We are big fans of Ukrainian food, and were delighted to find a Ukrainian restaurant in Napoli. Our visit went well: the service was good, the food was authentic if merely satisfactory, and the atmosphere was… exactly what was needed. The restaurant is decked out in classic Ukrainian restaurant style: pictures of Cossacks and Taras Shevchenko everywhere, TVs playing Ukrainian channels, a guy belting out Russian language pop classics from the 70s, 80s and 90s, and decorating choices that basically resemble what it would be like to live inside of a knock off Faberge egg. The place is big, as well; there are three or four large rooms with long tables. The service was polite and friendly, if slightly incompetent: in true Eastern European restaurant fashion, they just brought everything out when it was ready, and they got everything ready according to an illogical script of their own. Thus, we got our first dishes (soup, etc. at the exact same time our mains (meat, cabbage rolls were served. That is pretty par for the course if you 've spent any time in Ukraine, however, so it didn 't really bother us. The waitress seemed to speak only Russian and some Italian. The food itself had hits and misses the borshch was weak, more of a pork soup that happened to have some red coloring from a beet that accidentally fell into the pot, with none of the strong beet flavor that defines the dish. The deruny (potato pancakes with smetana (sour cream were crispy and delicious, however, and= the holubtsy (cabbage rolls were also quite tasty. Most disappointing was the pork shashlyk (grilled pieces , which was cooked dry as shoe leather, and the khachapuri (georgian cheese bread which competed with the shashlyk for dryness with the added bonus of having the taste of dirty cooking oil unchanged since the time of Khrushchev. I don 't want to be too negative about the place: you should go for the atmosphere and the nostalgia, stay for the kitschy music and the Ukrainian beer (they have Zhigulovskoye and 1715! , and just avoid ordering the borshch, shashlyk, and khachapuri. All in all, we were happy and we will go back. Decent prices as well!

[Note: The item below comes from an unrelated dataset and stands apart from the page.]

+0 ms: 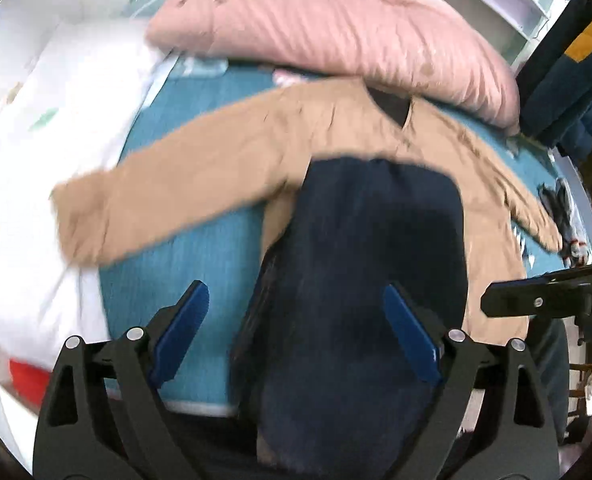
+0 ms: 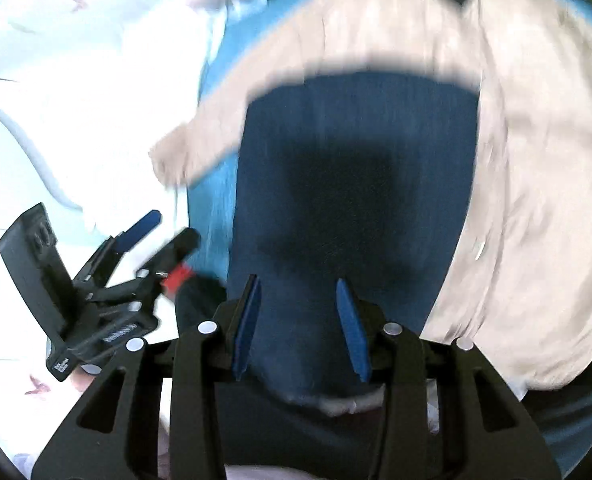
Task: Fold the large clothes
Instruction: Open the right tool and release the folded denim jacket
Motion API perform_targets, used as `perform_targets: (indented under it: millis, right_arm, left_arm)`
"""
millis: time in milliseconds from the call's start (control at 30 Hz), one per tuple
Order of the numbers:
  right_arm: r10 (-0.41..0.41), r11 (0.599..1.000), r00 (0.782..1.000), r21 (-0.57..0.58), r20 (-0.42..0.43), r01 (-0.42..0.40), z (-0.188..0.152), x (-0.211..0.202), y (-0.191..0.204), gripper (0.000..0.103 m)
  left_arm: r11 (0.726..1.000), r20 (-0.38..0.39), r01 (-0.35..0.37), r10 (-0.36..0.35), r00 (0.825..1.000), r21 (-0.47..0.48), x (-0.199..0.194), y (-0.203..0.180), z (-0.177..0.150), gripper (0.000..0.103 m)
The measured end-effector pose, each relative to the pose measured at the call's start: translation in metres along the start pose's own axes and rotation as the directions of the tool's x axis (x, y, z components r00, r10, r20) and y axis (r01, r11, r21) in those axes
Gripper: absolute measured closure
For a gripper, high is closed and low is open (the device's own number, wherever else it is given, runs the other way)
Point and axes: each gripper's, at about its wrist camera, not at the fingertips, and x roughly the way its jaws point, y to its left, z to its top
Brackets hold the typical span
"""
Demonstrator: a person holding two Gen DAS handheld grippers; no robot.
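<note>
Clothes lie on the blue bed cover point(image 1: 199, 248): a tan shirt point(image 1: 223, 160) spread flat with its sleeves out, and dark blue pants point(image 1: 376, 240) folded on top of its middle. Both claws hang over the pants. The left claw point(image 1: 296, 300) is wide open and holds nothing. The right claw point(image 2: 298, 292) is partly open, also holding nothing. If a claw snags the pants, the fold could come undone. The shirt could bunch up too.
</note>
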Motion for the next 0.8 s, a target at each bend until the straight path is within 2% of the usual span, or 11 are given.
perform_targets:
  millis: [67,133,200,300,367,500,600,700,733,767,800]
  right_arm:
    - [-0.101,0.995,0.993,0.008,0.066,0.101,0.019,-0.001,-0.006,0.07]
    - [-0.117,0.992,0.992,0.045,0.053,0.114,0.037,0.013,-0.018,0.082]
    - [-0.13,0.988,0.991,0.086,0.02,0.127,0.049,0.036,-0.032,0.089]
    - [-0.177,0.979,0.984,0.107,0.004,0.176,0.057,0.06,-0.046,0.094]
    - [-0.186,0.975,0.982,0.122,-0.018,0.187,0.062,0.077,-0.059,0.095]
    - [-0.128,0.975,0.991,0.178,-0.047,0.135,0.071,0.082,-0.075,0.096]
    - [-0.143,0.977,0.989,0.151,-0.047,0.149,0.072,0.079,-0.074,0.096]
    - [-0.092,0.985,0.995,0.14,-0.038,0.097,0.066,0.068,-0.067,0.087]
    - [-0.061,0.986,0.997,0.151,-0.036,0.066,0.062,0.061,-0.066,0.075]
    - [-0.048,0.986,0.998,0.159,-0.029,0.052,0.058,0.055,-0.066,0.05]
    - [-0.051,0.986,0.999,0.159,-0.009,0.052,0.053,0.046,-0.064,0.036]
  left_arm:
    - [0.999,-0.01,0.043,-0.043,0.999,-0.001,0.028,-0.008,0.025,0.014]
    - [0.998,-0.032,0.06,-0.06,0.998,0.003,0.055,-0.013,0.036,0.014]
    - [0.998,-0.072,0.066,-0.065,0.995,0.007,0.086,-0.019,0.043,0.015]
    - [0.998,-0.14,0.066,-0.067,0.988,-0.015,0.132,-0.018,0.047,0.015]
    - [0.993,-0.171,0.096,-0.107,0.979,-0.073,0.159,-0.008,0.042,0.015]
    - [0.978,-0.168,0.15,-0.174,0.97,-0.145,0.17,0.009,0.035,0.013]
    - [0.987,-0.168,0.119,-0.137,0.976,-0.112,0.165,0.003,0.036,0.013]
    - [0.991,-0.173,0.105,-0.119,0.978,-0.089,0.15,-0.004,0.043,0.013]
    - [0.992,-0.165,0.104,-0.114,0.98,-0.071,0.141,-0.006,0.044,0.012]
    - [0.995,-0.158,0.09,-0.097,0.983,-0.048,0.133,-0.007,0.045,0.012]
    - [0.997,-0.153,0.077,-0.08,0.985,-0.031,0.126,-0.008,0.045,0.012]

We found this restaurant using TripAdvisor when we were staying 10 minutes away; this is a part of town with few tourists and few restaurant choices. The staff spoke only Italian and Ukrainian; I have a bit of Italian and some Russian, and was able to order satisfactorily. They were delighted with American guests who could speak even haltingly in those languages. The food was fine. Most tables were arranged for parties of 8 or even more; I gather the expatriate community likes to congregate there. If you have some language capability or are adventuresome, pay them a visit!
Ukrainian kitchen and music. Nice situation.